Exercise »
The result should consist solely of the line containing "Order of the" and the lines that follow it below, each reproduced exactly, the last line included.

Given information »
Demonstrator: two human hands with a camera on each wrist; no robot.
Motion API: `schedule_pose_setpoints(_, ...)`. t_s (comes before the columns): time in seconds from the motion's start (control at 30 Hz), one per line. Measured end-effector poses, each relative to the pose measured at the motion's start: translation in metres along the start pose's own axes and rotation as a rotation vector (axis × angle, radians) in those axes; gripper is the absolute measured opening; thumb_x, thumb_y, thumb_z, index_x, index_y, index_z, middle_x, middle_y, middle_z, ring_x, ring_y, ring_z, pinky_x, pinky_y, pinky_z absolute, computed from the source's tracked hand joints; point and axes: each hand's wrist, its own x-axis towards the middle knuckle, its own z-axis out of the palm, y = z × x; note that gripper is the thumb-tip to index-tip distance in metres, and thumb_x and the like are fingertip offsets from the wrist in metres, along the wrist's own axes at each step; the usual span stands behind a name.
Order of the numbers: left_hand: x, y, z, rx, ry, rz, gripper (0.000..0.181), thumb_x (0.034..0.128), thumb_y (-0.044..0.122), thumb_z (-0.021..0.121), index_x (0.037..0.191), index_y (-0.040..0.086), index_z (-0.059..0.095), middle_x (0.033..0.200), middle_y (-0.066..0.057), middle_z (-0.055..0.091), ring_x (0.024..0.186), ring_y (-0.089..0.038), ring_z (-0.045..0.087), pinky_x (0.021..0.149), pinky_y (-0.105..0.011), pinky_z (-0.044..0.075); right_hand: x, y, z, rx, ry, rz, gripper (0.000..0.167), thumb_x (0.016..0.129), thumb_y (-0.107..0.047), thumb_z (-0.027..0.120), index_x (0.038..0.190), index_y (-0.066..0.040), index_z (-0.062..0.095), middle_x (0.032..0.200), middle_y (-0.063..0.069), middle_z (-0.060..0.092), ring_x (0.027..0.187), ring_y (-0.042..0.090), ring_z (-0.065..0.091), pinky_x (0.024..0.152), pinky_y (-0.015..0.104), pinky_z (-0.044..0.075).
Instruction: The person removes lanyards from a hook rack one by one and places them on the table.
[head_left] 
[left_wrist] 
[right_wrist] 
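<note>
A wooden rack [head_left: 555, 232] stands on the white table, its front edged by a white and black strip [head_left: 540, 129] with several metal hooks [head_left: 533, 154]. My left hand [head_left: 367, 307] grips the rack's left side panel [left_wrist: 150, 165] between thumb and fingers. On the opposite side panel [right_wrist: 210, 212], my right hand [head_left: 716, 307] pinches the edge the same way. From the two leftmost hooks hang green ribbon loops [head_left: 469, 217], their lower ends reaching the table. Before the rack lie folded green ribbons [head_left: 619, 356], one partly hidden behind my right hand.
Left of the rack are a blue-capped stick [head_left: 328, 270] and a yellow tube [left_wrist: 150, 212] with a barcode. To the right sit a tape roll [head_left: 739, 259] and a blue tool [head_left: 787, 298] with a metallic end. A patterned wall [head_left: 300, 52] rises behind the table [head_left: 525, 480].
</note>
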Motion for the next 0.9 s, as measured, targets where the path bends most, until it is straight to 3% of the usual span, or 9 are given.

Finished exercise »
Order of the numbers: left_hand: x, y, z, rx, ry, rz, gripper (0.000..0.181), thumb_x (0.034..0.128), thumb_y (-0.044..0.122), thumb_z (-0.021..0.121), index_x (0.037..0.191), index_y (-0.040..0.086), index_z (-0.059..0.095), middle_x (0.033..0.200), middle_y (-0.066..0.057), middle_z (-0.055..0.091), ring_x (0.024..0.186), ring_y (-0.089..0.038), ring_z (-0.045..0.087), pinky_x (0.021..0.149), pinky_y (-0.105..0.011), pinky_z (-0.044..0.075); right_hand: x, y, z, rx, ry, rz, gripper (0.000..0.167), thumb_x (0.016..0.129), thumb_y (-0.107..0.047), thumb_z (-0.027..0.120), index_x (0.038..0.190), index_y (-0.066..0.040), index_z (-0.062..0.095), middle_x (0.032..0.200), middle_y (-0.063..0.069), middle_z (-0.060..0.092), ring_x (0.027..0.187), ring_y (-0.042..0.090), ring_z (-0.065..0.091), pinky_x (0.024..0.152), pinky_y (-0.015..0.104), pinky_z (-0.044..0.075).
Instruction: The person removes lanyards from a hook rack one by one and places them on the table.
[head_left] 
[left_wrist] 
[right_wrist] 
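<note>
A wooden rack [head_left: 555, 232] stands on the white table, its front edged by a white and black strip [head_left: 540, 129] with several metal hooks [head_left: 533, 154]. My left hand [head_left: 367, 307] grips the rack's left side panel [left_wrist: 150, 165] between thumb and fingers. On the opposite side panel [right_wrist: 210, 212], my right hand [head_left: 716, 307] pinches the edge the same way. From the two leftmost hooks hang green ribbon loops [head_left: 469, 217], their lower ends reaching the table. Before the rack lie folded green ribbons [head_left: 619, 356], one partly hidden behind my right hand.
Left of the rack are a blue-capped stick [head_left: 328, 270] and a yellow tube [left_wrist: 150, 212] with a barcode. To the right sit a tape roll [head_left: 739, 259] and a blue tool [head_left: 787, 298] with a metallic end. A patterned wall [head_left: 300, 52] rises behind the table [head_left: 525, 480].
</note>
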Motion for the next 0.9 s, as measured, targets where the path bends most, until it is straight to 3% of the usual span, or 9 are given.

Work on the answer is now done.